There is no meaningful difference and the last few decades of this argument have proven it time and time again with the entire PC vs Console argument.

The honest truth of the matter has always been and issue with something other than drawn frame rate. Constant time calculation are what happen to be important. This can be proven by simply having a game render at 100 fps on a 60 hertz monitor. It's impossible for the monitor to render more than 60 fps, but the people watching will still claim the 100 fps is smother, and that's because the time calculations are more consistent not because they have a 6th sense to see frames that are impossible to render.

Consoles on the other hand benefit from a known hardware configuration. Which means that it's easier to optimize the process so that it can work more consistently without going the PC route of throwing more power then is needed at the problem. This also makes your request impractical since it should be designed for the specific hardware tinkering with the settings would make it much worse.
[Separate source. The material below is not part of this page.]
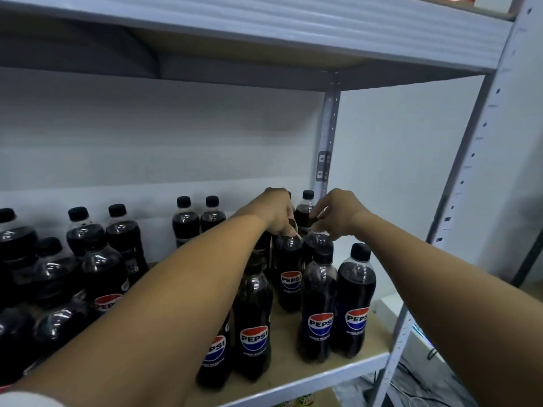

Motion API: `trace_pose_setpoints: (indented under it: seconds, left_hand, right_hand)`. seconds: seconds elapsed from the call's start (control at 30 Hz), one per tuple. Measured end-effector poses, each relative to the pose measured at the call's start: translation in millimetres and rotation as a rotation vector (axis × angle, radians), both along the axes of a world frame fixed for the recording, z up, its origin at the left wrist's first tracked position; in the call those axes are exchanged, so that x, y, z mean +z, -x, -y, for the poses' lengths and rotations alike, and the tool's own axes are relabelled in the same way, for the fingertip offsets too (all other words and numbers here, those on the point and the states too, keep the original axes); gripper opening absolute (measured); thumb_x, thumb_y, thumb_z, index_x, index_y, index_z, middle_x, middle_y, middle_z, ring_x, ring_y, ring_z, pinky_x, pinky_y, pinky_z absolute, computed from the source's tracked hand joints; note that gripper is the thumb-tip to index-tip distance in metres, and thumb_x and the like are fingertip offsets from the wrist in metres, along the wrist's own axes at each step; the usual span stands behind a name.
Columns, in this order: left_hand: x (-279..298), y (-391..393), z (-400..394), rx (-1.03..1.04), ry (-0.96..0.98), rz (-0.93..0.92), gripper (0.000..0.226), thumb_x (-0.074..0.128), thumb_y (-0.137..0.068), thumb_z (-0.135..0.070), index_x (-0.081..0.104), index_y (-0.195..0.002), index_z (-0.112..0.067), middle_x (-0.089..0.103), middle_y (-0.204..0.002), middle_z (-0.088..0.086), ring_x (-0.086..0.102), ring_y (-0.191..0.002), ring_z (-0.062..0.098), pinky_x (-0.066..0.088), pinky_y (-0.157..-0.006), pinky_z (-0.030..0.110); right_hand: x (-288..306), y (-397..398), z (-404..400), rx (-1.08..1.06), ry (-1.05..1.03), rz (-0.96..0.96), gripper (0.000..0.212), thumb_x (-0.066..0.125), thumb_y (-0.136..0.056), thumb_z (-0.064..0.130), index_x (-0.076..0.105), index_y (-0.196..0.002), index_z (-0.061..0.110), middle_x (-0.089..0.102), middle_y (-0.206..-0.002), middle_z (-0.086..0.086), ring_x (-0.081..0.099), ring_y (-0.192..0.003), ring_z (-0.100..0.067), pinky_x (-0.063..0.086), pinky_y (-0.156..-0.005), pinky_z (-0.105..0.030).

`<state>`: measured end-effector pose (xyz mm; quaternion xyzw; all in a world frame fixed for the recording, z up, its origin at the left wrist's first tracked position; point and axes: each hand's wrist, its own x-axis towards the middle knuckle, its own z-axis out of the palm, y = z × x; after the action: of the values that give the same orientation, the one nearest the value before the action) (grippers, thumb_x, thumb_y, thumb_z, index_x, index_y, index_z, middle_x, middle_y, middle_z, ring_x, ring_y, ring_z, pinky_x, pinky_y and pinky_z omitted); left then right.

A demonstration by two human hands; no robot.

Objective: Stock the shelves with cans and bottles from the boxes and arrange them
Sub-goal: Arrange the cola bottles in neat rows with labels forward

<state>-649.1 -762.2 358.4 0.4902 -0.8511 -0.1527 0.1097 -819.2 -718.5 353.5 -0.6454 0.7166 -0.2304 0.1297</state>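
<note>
Dark Pepsi bottles with black caps stand on a wooden shelf board [293, 327] of a grey metal rack. My left hand [277, 210] reaches in and grips the cap of one upright bottle [289, 274] in the middle row. Right beside it, my right hand [335, 212] pinches the cap of a neighbouring bottle [318, 245]. In front of them stand three more bottles [318, 315], [354, 306], [254, 324] with labels facing me. Another bottle [305, 210] stands behind, near the rear post.
A crowd of larger and smaller Pepsi bottles [97, 259] fills the left part of the shelf, and two bottles [197, 218] stand at the back. The upper shelf [264, 39] hangs overhead. The rack's right front post [458, 201] borders the shelf; bare board shows at the right front corner.
</note>
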Motion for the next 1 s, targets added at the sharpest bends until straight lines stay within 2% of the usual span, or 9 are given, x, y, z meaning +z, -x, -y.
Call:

The only reason you get the option on PC is that there exists no configuration that would satisfy all existing PC configurations.
Something about this sounds incorrect, or not specific enough.

I don't know anything about computer architecture, but when you say constant time calculation, are you talking about minimizing frame latency? Are you saying that consoles are better at reducing frame latency? Basically like v-sync right?

I think frame latency and frame rate are different things. If you are playing a game at 5 fps, even if the latency is exactly 0, it will still look like a slideshow and it will be extremely disorientating.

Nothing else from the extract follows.